"""
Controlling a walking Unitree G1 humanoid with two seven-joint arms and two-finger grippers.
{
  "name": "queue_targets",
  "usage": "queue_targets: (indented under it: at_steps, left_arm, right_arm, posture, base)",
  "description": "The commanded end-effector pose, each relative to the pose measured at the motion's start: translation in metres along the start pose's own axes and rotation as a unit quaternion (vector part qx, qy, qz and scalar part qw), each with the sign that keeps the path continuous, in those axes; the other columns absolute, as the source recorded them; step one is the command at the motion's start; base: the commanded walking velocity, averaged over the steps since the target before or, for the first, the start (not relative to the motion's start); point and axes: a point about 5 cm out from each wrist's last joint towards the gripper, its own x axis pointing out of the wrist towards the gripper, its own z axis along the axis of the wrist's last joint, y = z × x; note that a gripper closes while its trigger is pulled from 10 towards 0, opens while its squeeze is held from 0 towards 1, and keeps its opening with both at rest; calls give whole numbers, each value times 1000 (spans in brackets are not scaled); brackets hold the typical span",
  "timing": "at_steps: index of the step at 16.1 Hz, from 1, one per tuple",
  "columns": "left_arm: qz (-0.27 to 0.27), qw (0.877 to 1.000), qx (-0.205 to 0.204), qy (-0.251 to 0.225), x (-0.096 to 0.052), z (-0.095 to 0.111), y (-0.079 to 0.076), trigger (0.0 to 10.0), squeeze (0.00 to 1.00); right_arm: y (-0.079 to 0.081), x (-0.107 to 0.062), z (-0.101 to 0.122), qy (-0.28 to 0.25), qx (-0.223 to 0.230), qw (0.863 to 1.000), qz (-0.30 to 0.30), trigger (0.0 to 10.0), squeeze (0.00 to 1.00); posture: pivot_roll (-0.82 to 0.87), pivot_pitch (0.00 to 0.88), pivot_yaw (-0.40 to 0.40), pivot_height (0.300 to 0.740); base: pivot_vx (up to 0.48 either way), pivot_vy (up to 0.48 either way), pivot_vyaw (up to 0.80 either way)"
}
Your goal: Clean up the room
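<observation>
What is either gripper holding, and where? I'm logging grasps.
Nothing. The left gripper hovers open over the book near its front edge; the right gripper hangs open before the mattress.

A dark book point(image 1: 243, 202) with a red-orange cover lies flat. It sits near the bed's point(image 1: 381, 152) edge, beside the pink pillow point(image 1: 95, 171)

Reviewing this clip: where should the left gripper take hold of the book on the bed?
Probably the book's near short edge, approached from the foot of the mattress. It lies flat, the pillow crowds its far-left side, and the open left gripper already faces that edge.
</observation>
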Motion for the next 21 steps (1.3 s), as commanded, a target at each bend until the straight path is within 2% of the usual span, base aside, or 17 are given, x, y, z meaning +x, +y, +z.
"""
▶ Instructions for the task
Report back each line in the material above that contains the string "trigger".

▶ Answer for this exercise
  "description": "The commanded end-effector pose, each relative to the pose measured at the motion's start: translation in metres along the start pose's own axes and rotation as a unit quaternion (vector part qx, qy, qz and scalar part qw), each with the sign that keeps the path continuous, in those axes; the other columns absolute, as the source recorded them; step one is the command at the motion's start; base: the commanded walking velocity, averaged over the steps since the target before or, for the first, the start (not relative to the motion's start); point and axes: a point about 5 cm out from each wrist's last joint towards the gripper, its own x axis pointing out of the wrist towards the gripper, its own z axis along the axis of the wrist's last joint, y = z × x; note that a gripper closes while its trigger is pulled from 10 towards 0, opens while its squeeze is held from 0 towards 1, and keeps its opening with both at rest; calls give whole numbers, each value times 1000 (spans in brackets are not scaled); brackets hold the typical span",
  "columns": "left_arm: qz (-0.27 to 0.27), qw (0.877 to 1.000), qx (-0.205 to 0.204), qy (-0.251 to 0.225), x (-0.096 to 0.052), z (-0.095 to 0.111), y (-0.079 to 0.076), trigger (0.0 to 10.0), squeeze (0.00 to 1.00); right_arm: y (-0.079 to 0.081), x (-0.107 to 0.062), z (-0.101 to 0.122), qy (-0.28 to 0.25), qx (-0.223 to 0.230), qw (0.863 to 1.000), qz (-0.30 to 0.30), trigger (0.0 to 10.0), squeeze (0.00 to 1.00); posture: pivot_roll (-0.82 to 0.87), pivot_pitch (0.00 to 0.88), pivot_yaw (-0.40 to 0.40), pivot_height (0.300 to 0.740); base: pivot_vx (up to 0.48 either way), pivot_vy (up to 0.48 either way), pivot_vyaw (up to 0.80 either way)"

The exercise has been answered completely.